The development of a colloidal synthesis procedure to produce nanomaterials with high shape and size purity is often a time-consuming, iterative process. This is often due to quantitative uncertainties in the required reaction conditions and the time, resources, and expertise intensive characterization methods required for quantitative determination of nanomaterial size and shape. Absorption spectroscopy is often the easiest method for colloidal nanomaterial characterization. However, due to the lack of a reliable method to extract nanoparticle shapes from absorption spectroscopy, it is generally treated as a more qualitative measure for metal nanoparticles. This work demonstrates a gold nanorod (AuNR) spectral morphology analysis tool, called AuNR-SMA, which is a fast and accurate method to extract quantitative structural information from colloidal AuNR absorption spectra.
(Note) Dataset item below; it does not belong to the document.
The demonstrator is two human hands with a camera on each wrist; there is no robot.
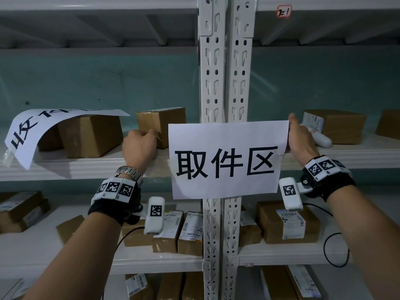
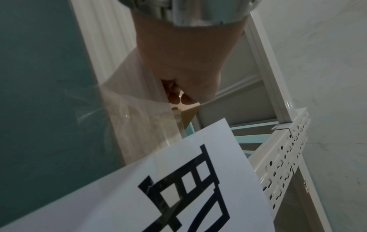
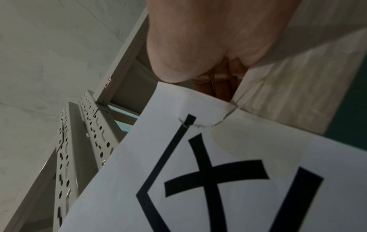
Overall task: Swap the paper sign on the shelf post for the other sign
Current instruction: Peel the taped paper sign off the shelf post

To demonstrate the practical utility of this model, we apply it to three distinct applications. First, we demonstrate this model's utility as an automated analysis tool in a high-throughput AuNR synthesis procedure by generating quantitative size information from optical spectra. Second, we use the predictions generated by this model to train a machine learning model to predict the resulting AuNR size distributions under specified reaction conditions. Third, we apply this model to spectra extracted from the literature where no size distributions are reported and impute unreported quantitative information on AuNR synthesis. This approach can potentially be extended to any other nanocrystal system where absorption spectra are size dependent, and accurate numerical simulation of absorption spectra is possible. In addition, this pipeline could be integrated into automated synthesis apparatuses to provide interpretable data from simple measurements, help explore the synthesis science of nanoparticles in a rational manner, or facilitate closed-loop workflows.